12. The biopsy device assembly of claim 11, further comprising a control that selectively releases the first retainer, the first stage releasing the second retainer after the collection member is in the respective extended position, the second stage releasing the third retainer after the cutting member is in the respective extended position.

13. The biopsy device assembly of claim 1, wherein the actuator assembly includes an outer cylinder and an inner cylinder, the inner cylinder being received in the outer cylinder, the outer cylinder fixed to the biopsy device, the inner cylinder engaging the outer cylinder as the biopsy device is moved from the first position to the extended position, the inner cylinder moving relative to the outer cylinder to disengage from the outer cylinder as the biopsy device is moved from the first position to the extended position.

14. The biopsy device assembly of claim 13, wherein the outer cylinder includes a track, wherein the inner cylinder includes a protrusion that is moveably received in the track, and wherein the housing includes a cam member that cams the protrusion within the track to rotate the inner cylinder relative to the outer cylinder and to disengage the inner cylinder from the outer cylinder as the biopsy device moves from the first position to the extended position.

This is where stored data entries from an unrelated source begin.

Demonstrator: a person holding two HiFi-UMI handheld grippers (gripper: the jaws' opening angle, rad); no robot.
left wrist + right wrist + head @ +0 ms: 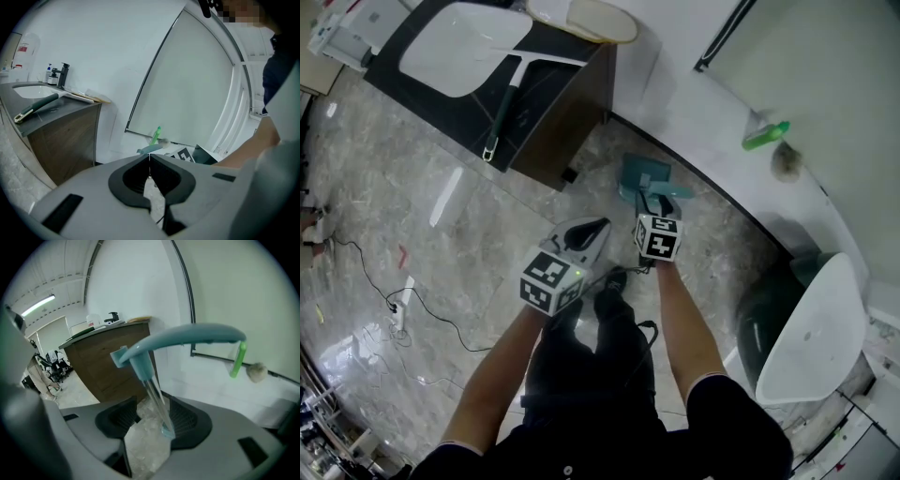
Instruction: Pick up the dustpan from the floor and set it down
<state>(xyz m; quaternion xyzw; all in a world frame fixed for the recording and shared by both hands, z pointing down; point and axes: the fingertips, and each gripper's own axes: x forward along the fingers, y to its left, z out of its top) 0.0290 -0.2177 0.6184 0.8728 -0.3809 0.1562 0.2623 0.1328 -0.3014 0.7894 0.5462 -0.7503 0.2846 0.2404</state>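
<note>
Two claws: the right claw (pixel 152 420) stands open, with the thin stem of the teal plastic dustpan (pixel 645 178) loose between its jaws; the left claw (pixel 150 168) is closed and empty. The dustpan rests on the grey marble floor (pixel 441 187) by the white kerb (pixel 703 159). Set-down seems done; withdrawal remains.

A squeegee (pixel 501 105) lies on the dark desk (pixel 546 120) beside the white basin (pixel 455 47), its handle reaching the desk's front edge. A black cable (pixel 427 305) trails over the marble floor (pixel 487 225). A green brush (pixel 766 137) rests on the white ledge (pixel 712 131).

Left tool (pixel 149 157) jaws meet; wooden cabinet (pixel 61 140) stands left.
</note>
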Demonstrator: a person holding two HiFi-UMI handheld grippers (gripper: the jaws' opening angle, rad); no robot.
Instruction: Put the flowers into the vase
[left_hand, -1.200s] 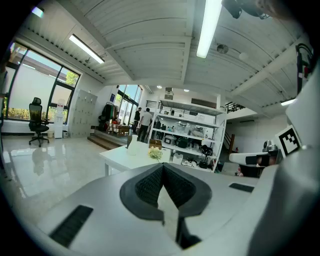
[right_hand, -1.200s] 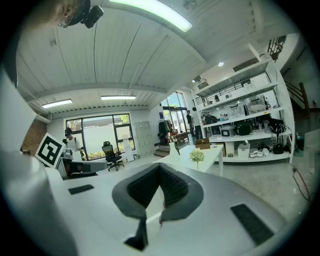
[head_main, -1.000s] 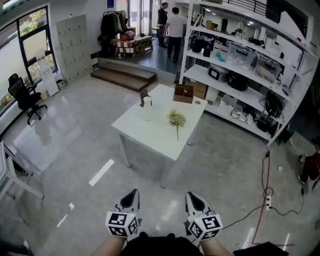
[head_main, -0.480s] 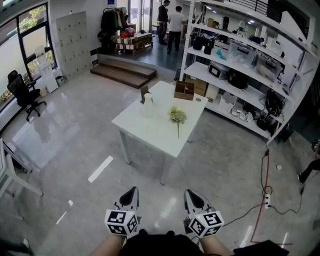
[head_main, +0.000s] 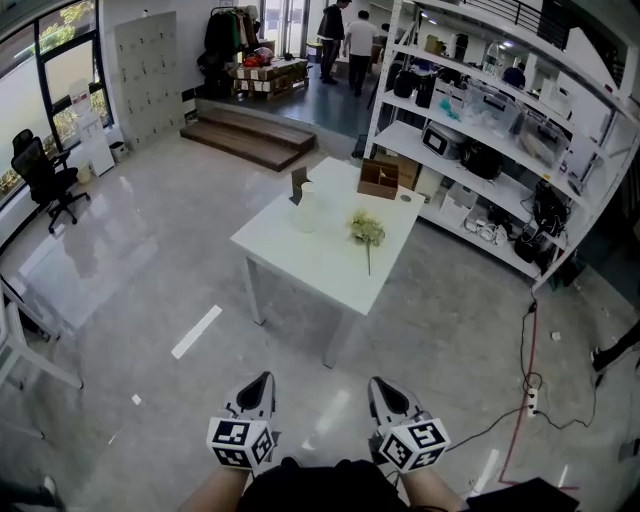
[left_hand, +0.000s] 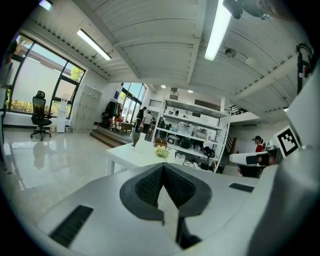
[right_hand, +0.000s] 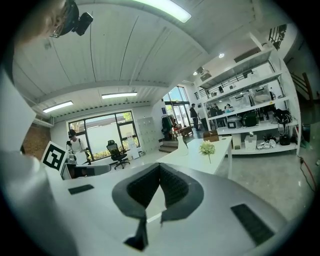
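Observation:
A bunch of pale yellow-green flowers (head_main: 367, 231) lies on the white table (head_main: 300, 265) across the room, stem toward me. A white vase (head_main: 307, 208) stands upright to the left of the bunch. Both grippers are held low in front of me, far short of the table: the left gripper (head_main: 261, 383) and the right gripper (head_main: 381, 386) are shut with nothing between the jaws. The left gripper view shows the flowers (left_hand: 161, 152) and vase (left_hand: 141, 143) small beyond its shut jaws. In the right gripper view the flowers (right_hand: 207, 147) and vase (right_hand: 181, 142) stand on the table (right_hand: 192, 159).
A brown cardboard box (head_main: 379, 178) sits at the table's far end. Tall white shelving (head_main: 480, 130) runs along the right. A red cable (head_main: 527, 370) trails over the floor at right. Steps (head_main: 250, 140), an office chair (head_main: 40, 170) and two people (head_main: 345, 35) are farther back.
The table, vase and flowers have drawn a little closer and shifted rightward in the head view. Both grippers stay shut, low at the bottom edge.

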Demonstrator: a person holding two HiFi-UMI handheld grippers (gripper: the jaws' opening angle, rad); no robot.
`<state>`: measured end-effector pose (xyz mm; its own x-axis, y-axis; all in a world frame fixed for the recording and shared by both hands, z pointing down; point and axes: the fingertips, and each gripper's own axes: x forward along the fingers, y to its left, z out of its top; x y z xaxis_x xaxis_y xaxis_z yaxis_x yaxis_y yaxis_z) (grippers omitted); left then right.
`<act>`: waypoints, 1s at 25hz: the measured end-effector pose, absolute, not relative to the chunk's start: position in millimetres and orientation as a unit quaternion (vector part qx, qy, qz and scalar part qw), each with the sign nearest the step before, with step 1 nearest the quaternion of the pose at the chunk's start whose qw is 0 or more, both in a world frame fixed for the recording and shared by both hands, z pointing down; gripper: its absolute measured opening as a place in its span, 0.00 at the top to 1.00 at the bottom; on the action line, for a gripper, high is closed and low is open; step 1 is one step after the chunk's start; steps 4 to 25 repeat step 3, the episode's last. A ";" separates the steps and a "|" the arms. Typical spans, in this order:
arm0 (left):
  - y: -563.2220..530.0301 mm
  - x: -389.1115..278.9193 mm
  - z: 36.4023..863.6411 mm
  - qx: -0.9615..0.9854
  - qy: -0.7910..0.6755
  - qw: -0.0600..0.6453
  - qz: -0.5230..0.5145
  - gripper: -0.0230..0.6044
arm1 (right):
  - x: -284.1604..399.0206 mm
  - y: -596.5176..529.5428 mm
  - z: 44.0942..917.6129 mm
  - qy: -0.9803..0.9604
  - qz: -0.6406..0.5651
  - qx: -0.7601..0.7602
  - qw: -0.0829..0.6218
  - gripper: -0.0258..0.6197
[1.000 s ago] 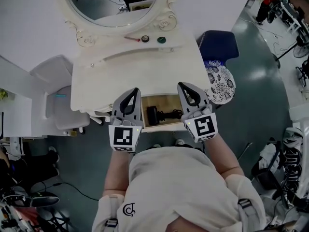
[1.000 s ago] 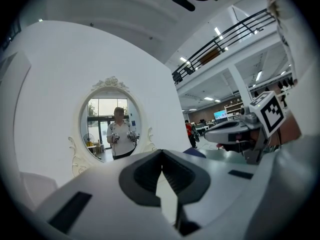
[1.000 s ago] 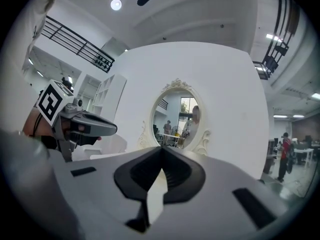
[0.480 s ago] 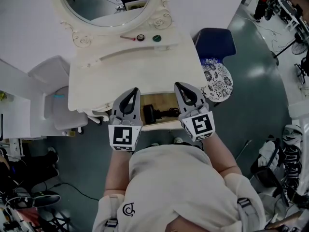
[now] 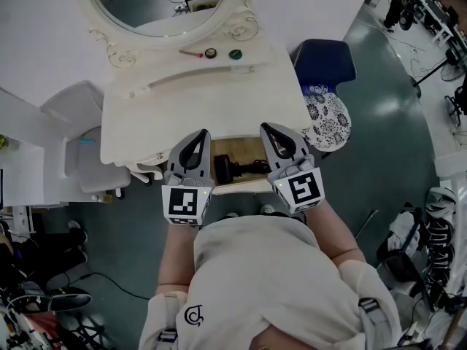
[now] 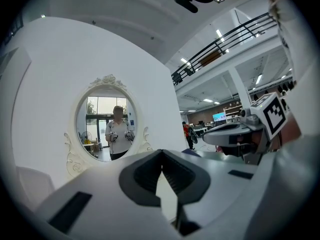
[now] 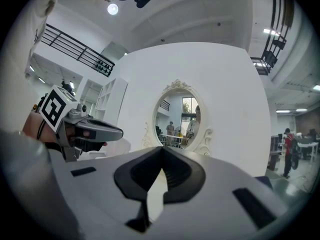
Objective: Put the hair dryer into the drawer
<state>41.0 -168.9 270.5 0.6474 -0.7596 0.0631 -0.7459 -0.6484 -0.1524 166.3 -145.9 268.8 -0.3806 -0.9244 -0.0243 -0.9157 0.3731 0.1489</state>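
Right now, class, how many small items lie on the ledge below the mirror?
3: a pink stick at left, a dark round item in the middle, a green round item at right. None looks hidden.

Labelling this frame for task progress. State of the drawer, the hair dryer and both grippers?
drawer: open, pulled out from under the tabletop.
hair dryer: lying inside the drawer, not held.
left gripper: jaws shut, nothing between them.
right gripper: jaws shut, nothing between them.
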 end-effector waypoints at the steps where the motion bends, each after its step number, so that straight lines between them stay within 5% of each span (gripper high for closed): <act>1: -169.3 41.6 271.0 -0.906 0.415 0.053 -0.060 0.95 | 166.3 -146.1 267.8 -0.828 -0.069 0.555 0.031 0.95; 25: -169.7 42.7 271.8 -0.907 0.413 0.048 -0.058 0.95 | 166.3 -146.2 266.3 -0.829 -0.071 0.554 0.032 0.95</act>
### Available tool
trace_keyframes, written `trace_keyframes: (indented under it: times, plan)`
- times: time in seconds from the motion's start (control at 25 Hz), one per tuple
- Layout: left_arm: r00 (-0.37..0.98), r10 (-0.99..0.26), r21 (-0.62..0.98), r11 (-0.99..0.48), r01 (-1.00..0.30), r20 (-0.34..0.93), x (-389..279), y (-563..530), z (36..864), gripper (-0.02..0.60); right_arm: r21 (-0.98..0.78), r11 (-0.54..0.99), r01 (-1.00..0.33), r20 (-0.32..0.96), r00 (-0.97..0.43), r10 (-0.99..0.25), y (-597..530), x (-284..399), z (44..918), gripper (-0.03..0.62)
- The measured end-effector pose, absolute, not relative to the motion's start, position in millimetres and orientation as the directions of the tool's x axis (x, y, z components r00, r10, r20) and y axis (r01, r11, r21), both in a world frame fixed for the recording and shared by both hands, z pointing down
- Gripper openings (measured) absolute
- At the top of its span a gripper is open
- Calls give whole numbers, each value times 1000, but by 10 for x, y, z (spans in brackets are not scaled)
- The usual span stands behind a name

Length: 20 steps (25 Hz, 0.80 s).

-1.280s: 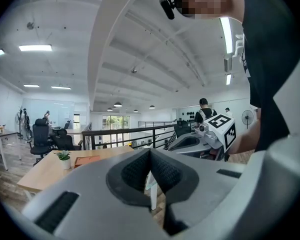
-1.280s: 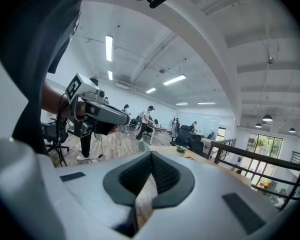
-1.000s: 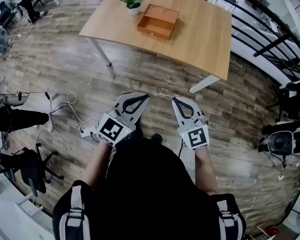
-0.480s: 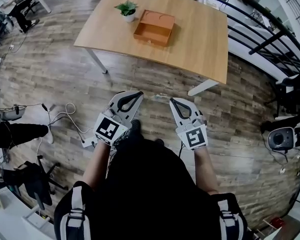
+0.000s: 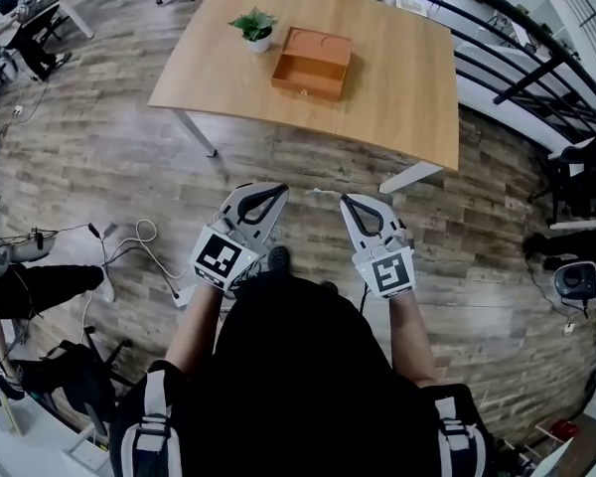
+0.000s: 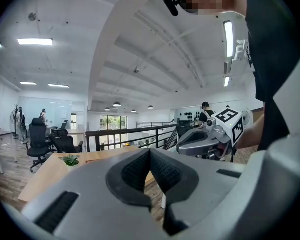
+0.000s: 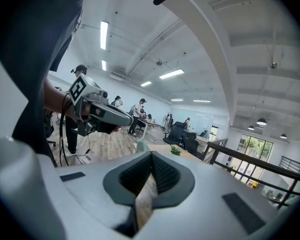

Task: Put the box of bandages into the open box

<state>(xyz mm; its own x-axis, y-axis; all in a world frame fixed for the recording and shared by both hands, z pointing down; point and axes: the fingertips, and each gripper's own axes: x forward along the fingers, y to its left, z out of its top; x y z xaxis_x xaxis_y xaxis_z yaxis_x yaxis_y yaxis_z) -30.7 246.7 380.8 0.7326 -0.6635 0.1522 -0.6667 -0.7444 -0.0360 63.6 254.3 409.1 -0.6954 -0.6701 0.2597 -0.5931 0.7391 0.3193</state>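
Shallow orange-brown open box (image 5: 313, 63) at twelve o'clock on the table (image 5: 407, 78), beside a potted plant (image 5: 255, 26). Left gripper (image 5: 280, 189), right gripper (image 5: 344, 199): jaws together, empty.

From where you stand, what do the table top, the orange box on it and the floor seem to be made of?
Table top: pale wood or wood-look laminate, smooth matte, faint grain.
Open box: orange-brown, probably cardboard or thin wood, flat dull walls.
Floor: grey-brown planks, wood or vinyl; plank seams show.
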Motion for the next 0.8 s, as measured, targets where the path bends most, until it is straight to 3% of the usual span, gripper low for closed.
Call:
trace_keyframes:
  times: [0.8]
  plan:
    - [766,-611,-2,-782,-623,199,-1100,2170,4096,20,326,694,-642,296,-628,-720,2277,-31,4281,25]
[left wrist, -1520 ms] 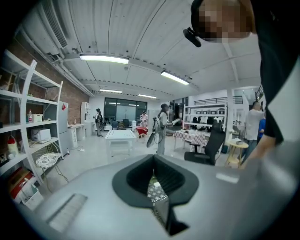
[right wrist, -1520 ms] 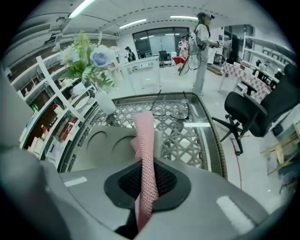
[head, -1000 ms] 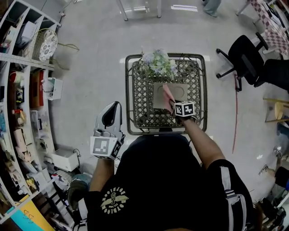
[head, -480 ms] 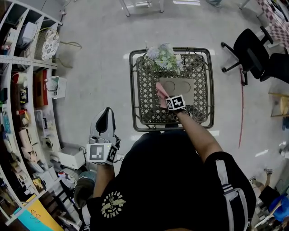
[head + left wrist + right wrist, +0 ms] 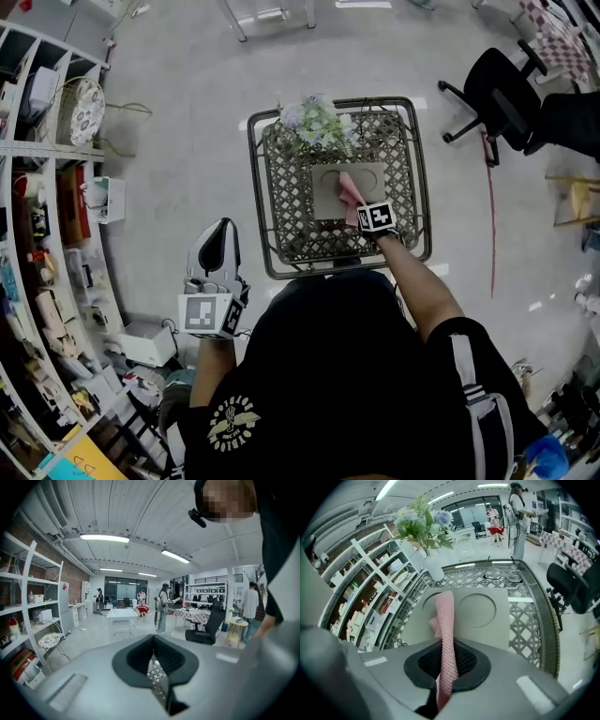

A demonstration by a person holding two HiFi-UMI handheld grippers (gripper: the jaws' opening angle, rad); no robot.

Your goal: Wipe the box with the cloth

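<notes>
A flat beige box (image 5: 336, 187) with two round marks on its lid lies on the lattice-topped table (image 5: 281, 206). My right gripper (image 5: 360, 208) is shut on a pink knitted cloth (image 5: 351, 191), and the cloth lies across the box's lid near its right half. In the right gripper view the pink cloth (image 5: 445, 625) runs out of the closed jaws onto the box (image 5: 480, 616). My left gripper (image 5: 215, 251) hangs off the table's left side over the floor, jaws together with nothing between them; in its own view the left gripper (image 5: 157, 679) points out into the room.
A vase of flowers (image 5: 314, 122) stands at the table's far edge, just behind the box. Shelving (image 5: 42, 216) full of goods runs along the left. A black office chair (image 5: 492, 103) stands to the right. Several people stand far off across the room.
My right gripper has slid the pink cloth rightward across the box's lid from where it was half a second ago. The left gripper has stayed at the table's left side.
</notes>
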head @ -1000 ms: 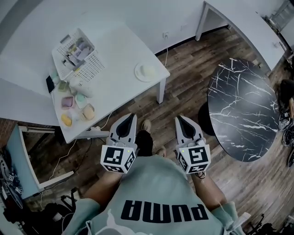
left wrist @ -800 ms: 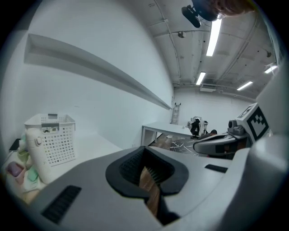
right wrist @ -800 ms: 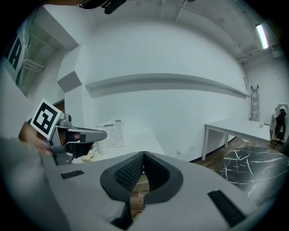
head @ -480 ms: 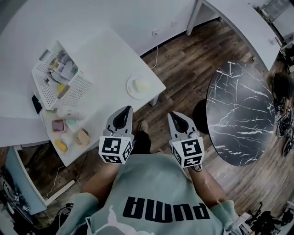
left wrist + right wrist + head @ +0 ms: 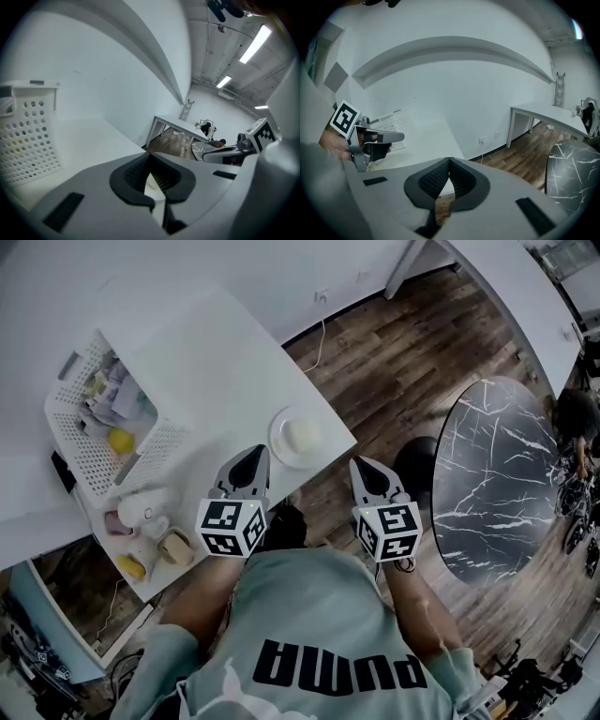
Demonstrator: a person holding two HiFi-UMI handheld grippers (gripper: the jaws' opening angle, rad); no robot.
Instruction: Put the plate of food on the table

15. The biopsy device assembly of claim 1, wherein the hemostatic agent includes a hemostatic foam and a biocompatible stiffener, the hemostatic foam being fixed to the biocompatible stiffener.

16. The biopsy device assembly of claim 15, wherein the biocompatible stiffener includes an elongate backbone and a plurality of ribs that are spaced apart from each other and that are each coupled to the elongate backbone, wherein the hemostatic foam is disposed between the plurality of ribs.

17. The biopsy device assembly of claim 1, further comprising a handle member operable for selectively moving the biopsy device relative to the housing from the retracted position to the first position.

18. A method of performing a biopsy comprising:

locating a biopsy device relative to a target location within a patient, the biopsy device extending from a housing;

actuating the biopsy device relative to the housing from a first position to an extended position such that the biopsy device collects and cuts an anatomical tissue from the patient;

retracting the biopsy device relative to the housing toward a retracted position; and

ejecting a hemostatic agent from the biopsy device as the biopsy device is retracted toward the retracted position.

19. The method of claim 18, wherein ejecting the hemostatic agent comprises moving a plunger inside of a cavity to increase pressure in a cannula of the biopsy device to thereby eject the hemostatic agent out of the cannula.

20. The method of claim 18, wherein ejecting the hemostatic agent comprises abutting and pushing the hemostatic agent with a ram rod from a cannula of the biopsy device.